The results presented here provide evidence that the presence of Pas protein in target cells is essential to permit cytotoxicity (resulting in apoptosis) mediated by cloned CD4(+) Th1 cells. Using mitogen-activated B cells as targets, antigen-dependent lysis by CD4(+) Th1 effecters was observed with MRL/MpJ+ but not with MRL/MpJ-lpr targets. The congenic MRL/MpJ-lpr strain is defective in Pas expression. Target cells from various lymphoid tissues of C3H.MRL-lpr mice were also resistant to the lectin-dependent cytotoxicity of Th1 effecters, whereas C3H/HeJ targets were sensitive.
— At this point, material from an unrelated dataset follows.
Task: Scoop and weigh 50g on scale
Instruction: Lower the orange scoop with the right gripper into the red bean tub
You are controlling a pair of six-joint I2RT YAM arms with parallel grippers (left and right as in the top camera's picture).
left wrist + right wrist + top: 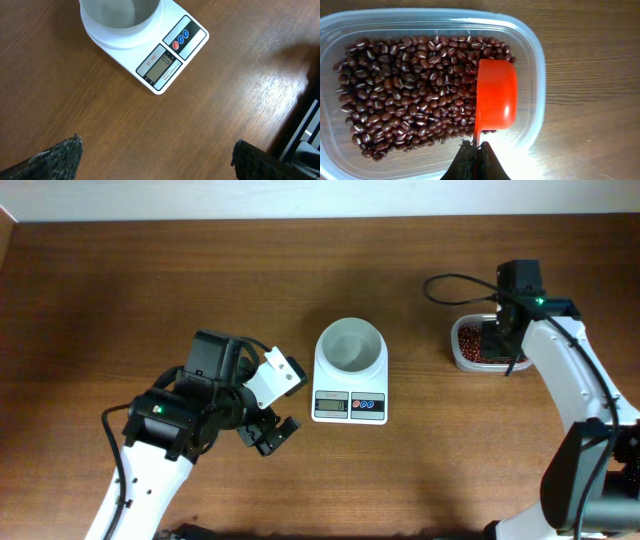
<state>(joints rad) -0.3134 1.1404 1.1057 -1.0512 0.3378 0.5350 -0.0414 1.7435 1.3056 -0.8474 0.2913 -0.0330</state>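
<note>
The scale (349,406) sits near the middle of the wooden table (100,300), with its round white bowl (349,345) on the far half. Its grey display and 3 small oval buttons (1 red, 2 blue in the left wrist view) are on the near half. In the left wrist view the scale (165,60) lies at an angle across the top of the picture.

The beans (470,345) are in a clear plastic container (457,360) to the right of the scale, apart from it with a strip of wood between. From the right wrist the beans (405,90) cover most of the floor of the container (535,65). An orange scoop (495,95) lies among them at the right end, with its handle pointing back to the camera. Which way its mouth faces I cannot tell.

The right gripper (476,155) has its jaws pressed together on the scoop's handle. From overhead the right gripper (500,340) and its wrist hide the middle of the container, and a black cable (450,280) loops over the table just behind it.

The left gripper (268,432) hangs over the wood left of the scale's near corner, touching nothing. In its own view the left gripper (157,160) has its jaws wide apart, with 1 dark fingertip (60,155) in each lower corner.
</note>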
Moreover, a rapid DNA fragmentation prior to Cr-51 release was induced only in C3H/HeJ targets. Thus, cytotoxicity induced by Th1 effecters correlates with target Fas expression. In contrast to Th1 effectors, CD8(+) cytotoxic T lymphocytes (CTLs) killed C3H.MRL-lpr targets. When cytotoxicity was assayed in the presence of EGTA and MgCl2, which chelates extracellular Ca2+ [(Ca2+)(ext)], only C3H.MRL-lpr targets became resistant to CD8(+) CTLs. This (Ca2+)(ext)-independent cytotoxicity of both Th1 and CD8(+) effecters could be inhibited with unlabeled C3H/HeJ thymocytes or with a transfectoma carrying a murine Fas-human mu gene construct. In comparison, C3H.MRL-lpr thymocytes and the nontransfected parental cell line were poor inhibitors. Our study demonstrates that CD4(+) Th1 cells and CD8(+) CTLs differ in their (Ca2+)(ext)-dependent cytotoxicity but share a (Ca2+)(ext)-independent cytotoxicity that requires participation of Fas molecules for cytotoxic signal transduction leading to target apoptosis.